━━━━━ DATA EXTRACT ━━━━━
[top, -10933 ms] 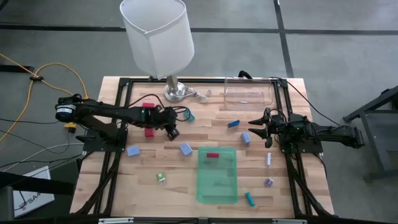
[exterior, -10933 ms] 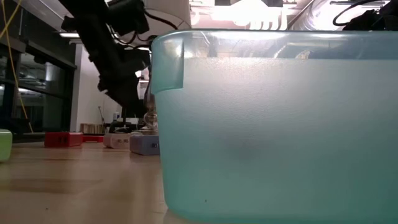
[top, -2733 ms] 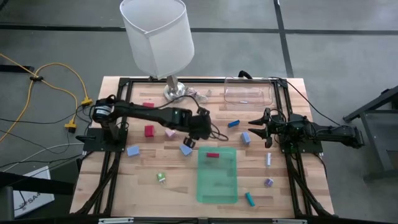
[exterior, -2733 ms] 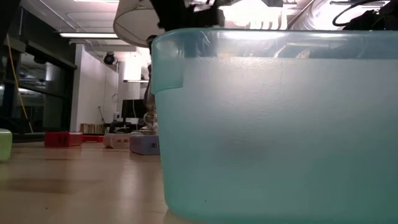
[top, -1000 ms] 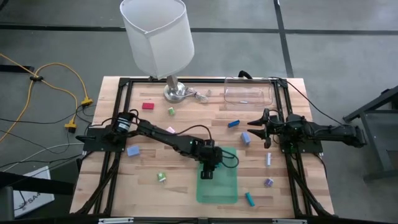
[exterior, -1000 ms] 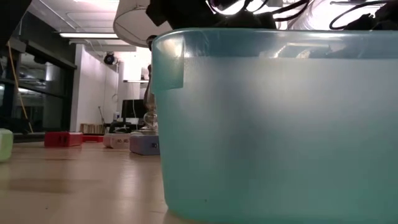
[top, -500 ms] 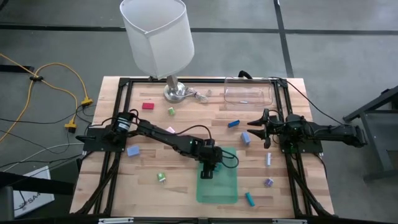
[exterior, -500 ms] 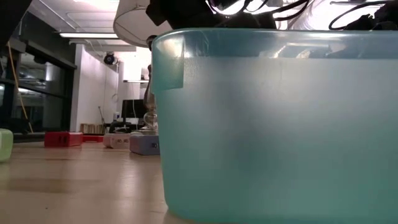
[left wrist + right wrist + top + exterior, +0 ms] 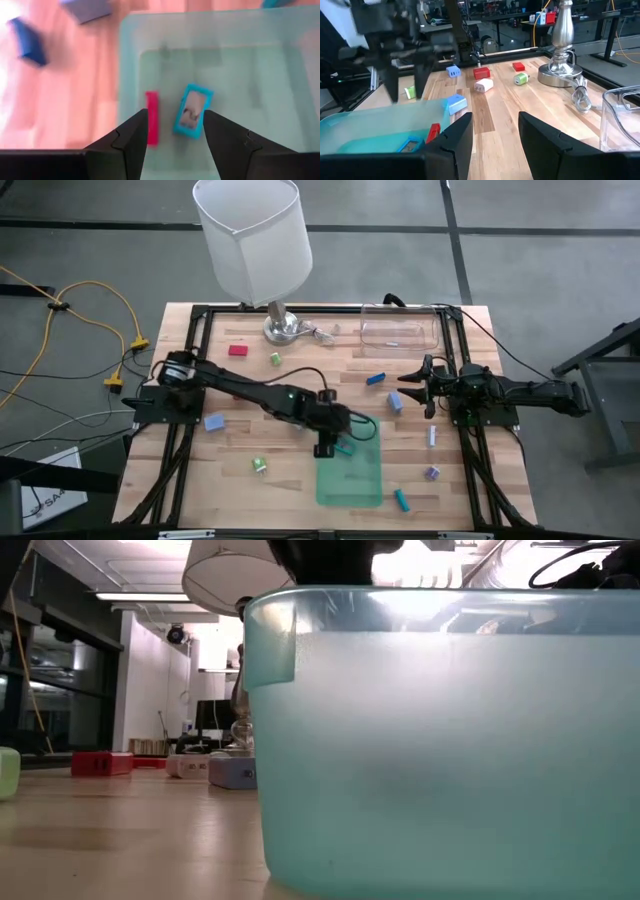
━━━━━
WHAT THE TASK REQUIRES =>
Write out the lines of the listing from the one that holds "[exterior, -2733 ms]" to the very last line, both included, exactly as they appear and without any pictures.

ANSWER TO THIS PROBLEM =>
[exterior, -2733 ms] 
[top, -1000 ms] 
[exterior, -1000 ms] 
[top, -500 ms] 
[exterior, -500 ms] 
[left wrist + right wrist + top + exterior, +0 ms] 

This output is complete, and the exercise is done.